The government initially claimed that using Clipper would be voluntary,
that no one would be forced to use it instead of other types of
cryptography. But the public reaction against the Clipper chip was
strong, stronger than the government anticipated. The computer industry
monolithically proclaimed its opposition to using Clipper. FBI director
Louis Freeh responded to a question in a press conference in 1994 by
saying that if Clipper failed to gain public support, and FBI wiretaps
were shut out by non-government-controlled cryptography, his office
would have no choice but to seek legislative relief. Later, in the
aftermath of the Oklahoma City tragedy, Mr. Freeh testified before the
Senate Judiciary Committee that public availability of strong
cryptography must be curtailed by the government (although no one had
suggested that cryptography was used by the bombers).

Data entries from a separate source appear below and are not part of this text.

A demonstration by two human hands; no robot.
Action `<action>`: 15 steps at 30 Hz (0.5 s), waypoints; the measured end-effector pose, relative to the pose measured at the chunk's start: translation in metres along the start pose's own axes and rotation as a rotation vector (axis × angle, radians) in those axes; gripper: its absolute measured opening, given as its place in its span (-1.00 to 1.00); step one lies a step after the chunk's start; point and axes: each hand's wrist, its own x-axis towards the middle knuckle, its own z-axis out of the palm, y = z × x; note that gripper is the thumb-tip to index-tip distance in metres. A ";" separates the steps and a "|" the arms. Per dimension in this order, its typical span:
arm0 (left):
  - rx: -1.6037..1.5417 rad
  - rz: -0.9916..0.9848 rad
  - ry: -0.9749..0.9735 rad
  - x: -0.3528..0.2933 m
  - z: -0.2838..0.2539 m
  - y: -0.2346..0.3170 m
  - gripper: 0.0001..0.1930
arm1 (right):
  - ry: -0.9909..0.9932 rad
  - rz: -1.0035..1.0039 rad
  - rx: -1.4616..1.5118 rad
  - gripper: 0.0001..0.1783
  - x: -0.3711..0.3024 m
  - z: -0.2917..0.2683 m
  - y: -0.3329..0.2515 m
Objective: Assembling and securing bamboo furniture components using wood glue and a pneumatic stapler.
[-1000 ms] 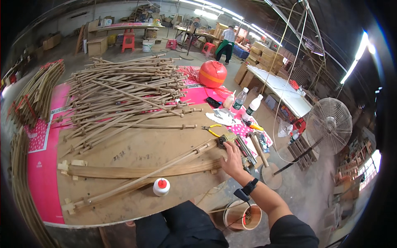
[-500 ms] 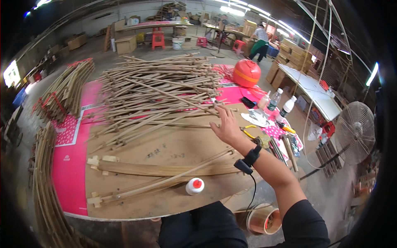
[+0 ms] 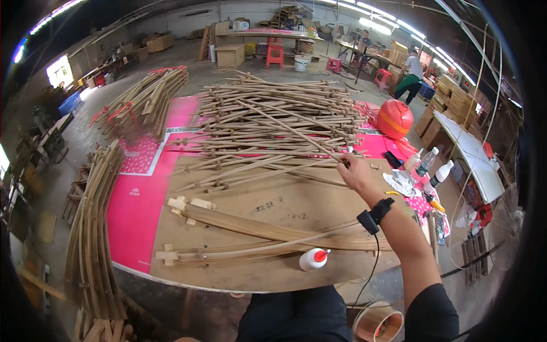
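Orange ball [image 3: 395, 118], glue bottle [image 3: 314, 259], plastic bottles [image 3: 425, 164]

A pile of wooden sticks [image 3: 268, 122] is lying across the far half of the work board [image 3: 273, 199], and the right hand [image 3: 354, 171] is touching the near right end of one long stick [image 3: 290, 128] on top of it. Nearer the person, curved wooden pieces [image 3: 262, 233] are lying across the board, with a glue bottle [image 3: 313, 259] lying just in front of them at the near edge. To the right, two plastic bottles [image 3: 433, 168] are standing beside the board, and a ball [image 3: 394, 118] is sitting behind them. Bundles of curved slats [image 3: 94, 228] are lying on the floor to the left, with more bundles [image 3: 142, 102] lying farther back. A tape roll [image 3: 377, 325] is sitting by the person's right knee.
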 end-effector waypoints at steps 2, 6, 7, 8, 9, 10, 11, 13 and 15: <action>0.012 -0.022 -0.028 -0.010 -0.004 -0.007 -0.64 | 0.039 0.001 0.035 -0.64 0.004 -0.004 -0.001; 0.036 -0.055 -0.071 -0.026 -0.003 -0.021 -0.69 | -0.035 -0.075 0.111 -0.61 0.011 -0.013 0.001; 0.020 -0.088 -0.086 -0.029 -0.003 -0.025 -0.69 | -0.041 -0.076 0.117 -0.61 0.009 -0.014 -0.003; -0.004 -0.124 -0.161 -0.035 -0.016 -0.027 -0.68 | -0.046 -0.063 0.089 -0.61 0.004 -0.019 -0.013; 0.001 -0.126 -0.167 -0.038 -0.022 -0.030 -0.68 | -0.049 -0.050 0.059 -0.62 0.000 -0.020 -0.018; 0.129 -0.209 -0.318 -0.040 -0.027 -0.032 -0.69 | -0.038 -0.079 0.017 -0.62 0.000 -0.015 -0.016; 0.251 -0.289 -0.465 -0.043 -0.032 -0.038 -0.69 | -0.036 -0.077 0.020 -0.62 0.001 -0.013 -0.012; 0.300 -0.171 -0.668 -0.055 -0.047 -0.069 -0.73 | 0.009 -0.167 0.005 -0.65 0.008 -0.005 -0.010; 0.315 -0.333 -0.753 -0.088 -0.043 -0.103 -0.82 | -0.174 0.030 0.248 -0.66 0.010 -0.022 0.010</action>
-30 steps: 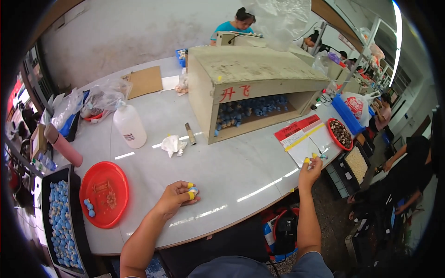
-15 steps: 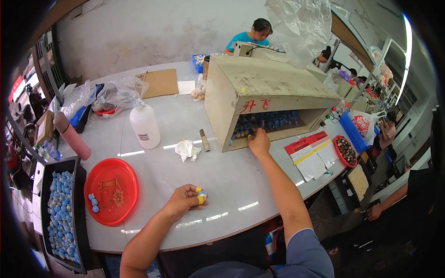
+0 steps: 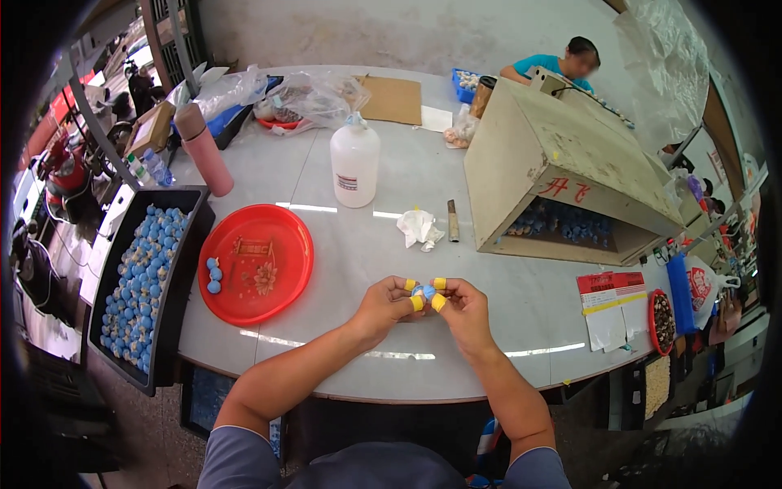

The government has a track record that does not inspire confidence that
they will never abuse our civil liberties. The FBI's COINTELPRO program
targeted groups that opposed government policies. They spied on the
antiwar movement and the civil rights movement. They wiretapped the
phone of Martin Luther King. Nixon had his enemies list. Then there was
the Watergate mess. More recently, Congress has either attempted to or
succeeded in passing laws curtailing our civil liberties on the
Internet. Some elements of the Clinton White House collected
confidential FBI files on Republican civil servants, conceivably for
political exploitation. And some overzealous prosecutors have shown a
willingness to go to the ends of the Earth in pursuit of exposing sexual
indiscretions of political enemies. At no time in the past century has
public distrust of the government been so broadly distributed across the
political spectrum, as it is today.
Throughout the 1990s, I figured that if we want to resist this
unsettling trend in the government to outlaw cryptography, one measure
we can apply is to use cryptography as much as we can now while it's
still legal. When use of strong cryptography becomes popular, it's
harder for the government to criminalize it. Therefore, using PGP is
good for preserving democracy. If privacy is outlawed, only outlaws will
have privacy.
It appears that the deployment of PGP must have worked, along with years
of steady public outcry and industry pressure to relax the export
controls. In the closing months of 1999, the Clinton administration
announced a radical shift in export policy for crypto technology. They
essentially threw out the whole export control regime. Now, we are
finally able to export strong cryptography, with no upper limits on
strength. It has been a long struggle, but we have finally won, at least
on the export control front in the US. Now we must continue our efforts
to deploy strong crypto, to blunt the effects increasing surveillance
efforts on the Internet by various governments. And we still need to
entrench our right to use it domestically over the objections of the
FBI.
PGP empowers people to take their privacy into their own hands. There
has been a growing social need for it. That's why I wrote it.